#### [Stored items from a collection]
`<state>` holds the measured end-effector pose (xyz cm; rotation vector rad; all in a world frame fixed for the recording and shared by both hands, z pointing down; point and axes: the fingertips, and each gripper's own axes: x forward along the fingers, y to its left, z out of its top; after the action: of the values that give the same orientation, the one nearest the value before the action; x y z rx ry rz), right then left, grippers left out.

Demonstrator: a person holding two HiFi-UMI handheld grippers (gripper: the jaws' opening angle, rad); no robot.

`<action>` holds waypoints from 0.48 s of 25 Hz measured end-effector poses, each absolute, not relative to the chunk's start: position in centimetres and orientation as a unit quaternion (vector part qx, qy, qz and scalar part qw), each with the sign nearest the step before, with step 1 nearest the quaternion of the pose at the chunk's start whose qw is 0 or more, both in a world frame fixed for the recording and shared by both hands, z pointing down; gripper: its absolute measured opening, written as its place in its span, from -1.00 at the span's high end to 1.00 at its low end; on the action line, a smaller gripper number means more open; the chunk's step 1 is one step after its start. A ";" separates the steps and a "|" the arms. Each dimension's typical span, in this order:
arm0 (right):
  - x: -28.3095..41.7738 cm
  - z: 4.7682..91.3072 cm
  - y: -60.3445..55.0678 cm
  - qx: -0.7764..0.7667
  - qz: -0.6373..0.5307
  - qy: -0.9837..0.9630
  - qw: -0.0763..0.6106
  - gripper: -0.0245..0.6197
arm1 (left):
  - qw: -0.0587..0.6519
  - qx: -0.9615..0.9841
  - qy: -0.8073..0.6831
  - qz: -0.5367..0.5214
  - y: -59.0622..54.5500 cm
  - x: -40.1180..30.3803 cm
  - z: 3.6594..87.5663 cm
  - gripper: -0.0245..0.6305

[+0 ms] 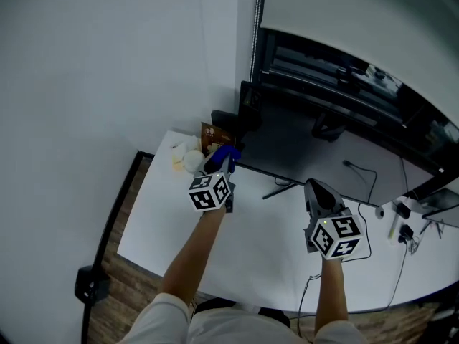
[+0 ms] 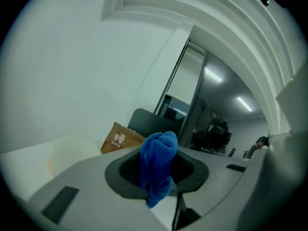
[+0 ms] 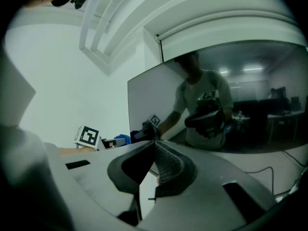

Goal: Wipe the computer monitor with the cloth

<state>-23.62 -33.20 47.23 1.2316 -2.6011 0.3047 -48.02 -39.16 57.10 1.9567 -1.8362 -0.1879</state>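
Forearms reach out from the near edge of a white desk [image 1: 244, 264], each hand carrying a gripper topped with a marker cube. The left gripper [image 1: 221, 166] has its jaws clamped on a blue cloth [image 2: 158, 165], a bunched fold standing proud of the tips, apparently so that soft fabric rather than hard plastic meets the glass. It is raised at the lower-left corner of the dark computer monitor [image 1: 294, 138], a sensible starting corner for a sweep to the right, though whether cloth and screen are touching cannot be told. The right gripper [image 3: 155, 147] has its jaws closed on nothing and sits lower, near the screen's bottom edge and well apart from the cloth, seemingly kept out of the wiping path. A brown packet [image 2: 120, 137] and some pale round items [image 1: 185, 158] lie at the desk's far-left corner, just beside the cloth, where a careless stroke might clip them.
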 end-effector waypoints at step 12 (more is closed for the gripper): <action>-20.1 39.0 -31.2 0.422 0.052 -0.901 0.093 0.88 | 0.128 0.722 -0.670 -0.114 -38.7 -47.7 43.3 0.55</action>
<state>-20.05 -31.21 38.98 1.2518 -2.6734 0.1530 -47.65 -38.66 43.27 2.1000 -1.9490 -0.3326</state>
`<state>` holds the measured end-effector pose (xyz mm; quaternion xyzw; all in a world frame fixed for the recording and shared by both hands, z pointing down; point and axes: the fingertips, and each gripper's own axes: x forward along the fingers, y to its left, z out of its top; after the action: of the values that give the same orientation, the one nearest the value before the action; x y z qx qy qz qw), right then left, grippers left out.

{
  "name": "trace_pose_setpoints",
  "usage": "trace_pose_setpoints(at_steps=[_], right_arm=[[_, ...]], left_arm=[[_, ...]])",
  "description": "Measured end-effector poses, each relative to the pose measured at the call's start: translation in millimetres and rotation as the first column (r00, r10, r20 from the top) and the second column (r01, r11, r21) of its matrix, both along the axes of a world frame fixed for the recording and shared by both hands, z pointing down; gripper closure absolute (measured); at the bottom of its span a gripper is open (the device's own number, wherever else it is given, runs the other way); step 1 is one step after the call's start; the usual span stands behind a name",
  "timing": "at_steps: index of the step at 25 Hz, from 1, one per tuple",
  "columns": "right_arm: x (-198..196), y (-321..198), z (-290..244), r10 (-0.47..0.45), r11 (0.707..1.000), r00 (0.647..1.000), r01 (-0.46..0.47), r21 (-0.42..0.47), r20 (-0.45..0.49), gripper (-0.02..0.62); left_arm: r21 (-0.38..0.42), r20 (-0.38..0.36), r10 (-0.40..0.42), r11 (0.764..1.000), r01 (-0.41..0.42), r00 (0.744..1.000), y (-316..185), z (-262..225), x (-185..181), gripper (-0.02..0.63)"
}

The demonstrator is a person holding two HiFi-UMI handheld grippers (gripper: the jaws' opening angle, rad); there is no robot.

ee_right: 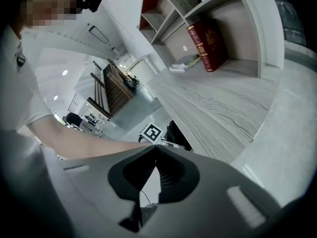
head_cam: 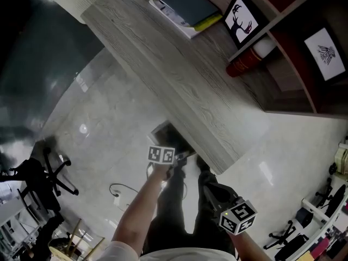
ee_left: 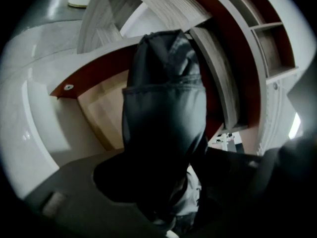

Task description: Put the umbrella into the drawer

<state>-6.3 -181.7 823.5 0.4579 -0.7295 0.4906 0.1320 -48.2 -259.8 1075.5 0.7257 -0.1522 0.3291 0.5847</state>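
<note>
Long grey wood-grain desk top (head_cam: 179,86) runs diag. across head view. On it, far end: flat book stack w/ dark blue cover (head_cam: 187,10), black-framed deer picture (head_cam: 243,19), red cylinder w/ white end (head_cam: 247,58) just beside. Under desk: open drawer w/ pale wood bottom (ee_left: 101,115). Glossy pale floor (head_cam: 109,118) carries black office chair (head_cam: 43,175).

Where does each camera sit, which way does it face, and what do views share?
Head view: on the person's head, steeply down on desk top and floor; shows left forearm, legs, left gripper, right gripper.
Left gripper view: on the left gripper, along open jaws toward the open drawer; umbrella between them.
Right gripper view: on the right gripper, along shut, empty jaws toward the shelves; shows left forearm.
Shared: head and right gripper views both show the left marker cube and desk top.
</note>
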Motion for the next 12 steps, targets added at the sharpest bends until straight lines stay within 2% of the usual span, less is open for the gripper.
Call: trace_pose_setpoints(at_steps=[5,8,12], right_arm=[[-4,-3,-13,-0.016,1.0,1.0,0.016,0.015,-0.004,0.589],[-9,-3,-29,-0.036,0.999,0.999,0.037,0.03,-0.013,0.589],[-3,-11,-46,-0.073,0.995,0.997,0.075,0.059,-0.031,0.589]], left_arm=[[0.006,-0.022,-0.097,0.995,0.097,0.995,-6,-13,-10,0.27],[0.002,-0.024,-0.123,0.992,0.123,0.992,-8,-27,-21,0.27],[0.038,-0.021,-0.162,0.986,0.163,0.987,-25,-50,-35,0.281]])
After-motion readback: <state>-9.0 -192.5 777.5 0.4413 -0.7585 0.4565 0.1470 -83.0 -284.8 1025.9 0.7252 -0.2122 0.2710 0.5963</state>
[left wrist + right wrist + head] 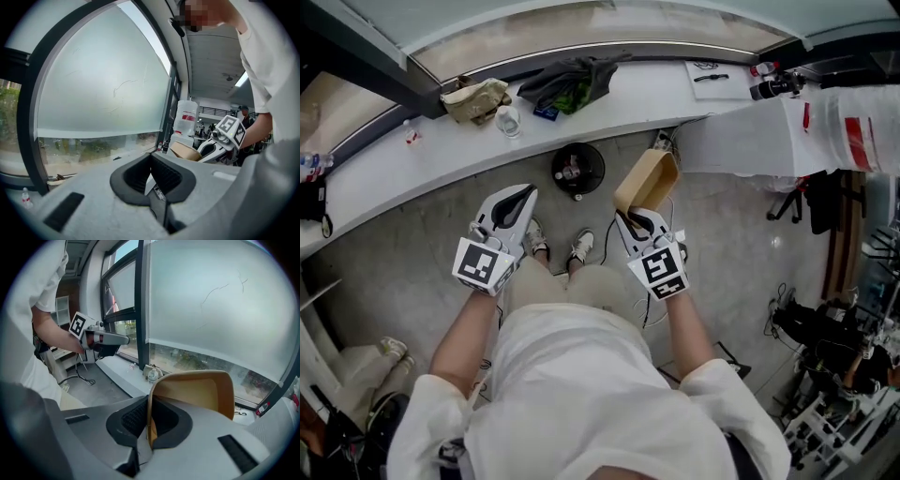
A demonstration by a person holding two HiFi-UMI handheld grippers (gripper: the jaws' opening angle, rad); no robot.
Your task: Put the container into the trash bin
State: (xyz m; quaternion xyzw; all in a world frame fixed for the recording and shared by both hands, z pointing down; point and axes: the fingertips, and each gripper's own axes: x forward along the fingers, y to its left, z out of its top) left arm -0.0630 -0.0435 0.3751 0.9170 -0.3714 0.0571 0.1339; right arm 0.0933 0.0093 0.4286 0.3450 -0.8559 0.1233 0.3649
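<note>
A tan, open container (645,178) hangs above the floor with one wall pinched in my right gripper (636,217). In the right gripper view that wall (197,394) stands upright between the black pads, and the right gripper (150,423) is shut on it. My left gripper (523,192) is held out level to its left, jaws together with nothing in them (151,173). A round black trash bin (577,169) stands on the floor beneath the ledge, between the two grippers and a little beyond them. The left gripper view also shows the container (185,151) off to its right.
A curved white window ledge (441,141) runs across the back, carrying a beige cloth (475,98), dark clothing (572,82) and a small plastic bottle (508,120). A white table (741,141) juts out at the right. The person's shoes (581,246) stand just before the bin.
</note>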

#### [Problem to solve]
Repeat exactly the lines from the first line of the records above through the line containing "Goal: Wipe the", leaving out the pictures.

#### [Exercise solution]
`<state>` holds the measured end-effector pose (xyz cm; rotation vector rad; all in a world frame fixed for the recording and shared by both hands, z pointing down; point and axes: the fingertips, and each gripper's own axes: x forward along the fingers, y to its left, z out of its top; after the action: of the values that give the same orientation, the one nearest the value before the action; x y z rx ry rz), right then left, grippers left out.

Demonstrator: a person holding two HiFi-UMI handheld grippers (gripper: the jaws' opening angle, rad); no robot.

`<action>` holds waypoints from 0.48 s of 25 Hz measured end-effector poses, each absolute, not relative to the chunk's start: position in centimetres and orientation as a unit quaternion (vector part qx, qy, qz and scalar part qw), each with the sign nearest the step before, with step 1 nearest the quaternion of the pose at the chunk's start whose qw is 0 or more, both in a world frame fixed for the recording and shared by both hands, z pointing down; gripper: its absolute measured opening, written as its place in its span, from -1.00 at the span's high end to 1.00 at its low end; on the action line, a smaller gripper number means more open; the chunk's step 1 is one step after its start. A ";" separates the steps and a "|" the arms. Each dimension's typical span, in this order:
arm0 (right):
  - x: -28.3095..41.7738 cm
  - z: 4.7682..91.3072 cm
  - y: -60.3445..55.0678 cm
  - qx: -0.7764..0.7667
  - qz: -0.6373..0.5307
  - qy: -0.9837..0.9630
  - qw: -0.0763..0.6106
  - gripper: -0.0245..0.6197
arm1 (left):
  - qw: -0.0587..0.6519
  - qx: -0.9615..0.9841
  - qy: -0.8073..0.6831
  - qz: -0.5367..0.5214
  - y: -59.0622..54.5500 cm
  - x: -40.1180..30.3803 cm
  - z: 3.6594..87.5663 cm
  - gripper: -0.0245..0.6305

[+0 ms] 
[+0 ms] 
[+0 ms] 

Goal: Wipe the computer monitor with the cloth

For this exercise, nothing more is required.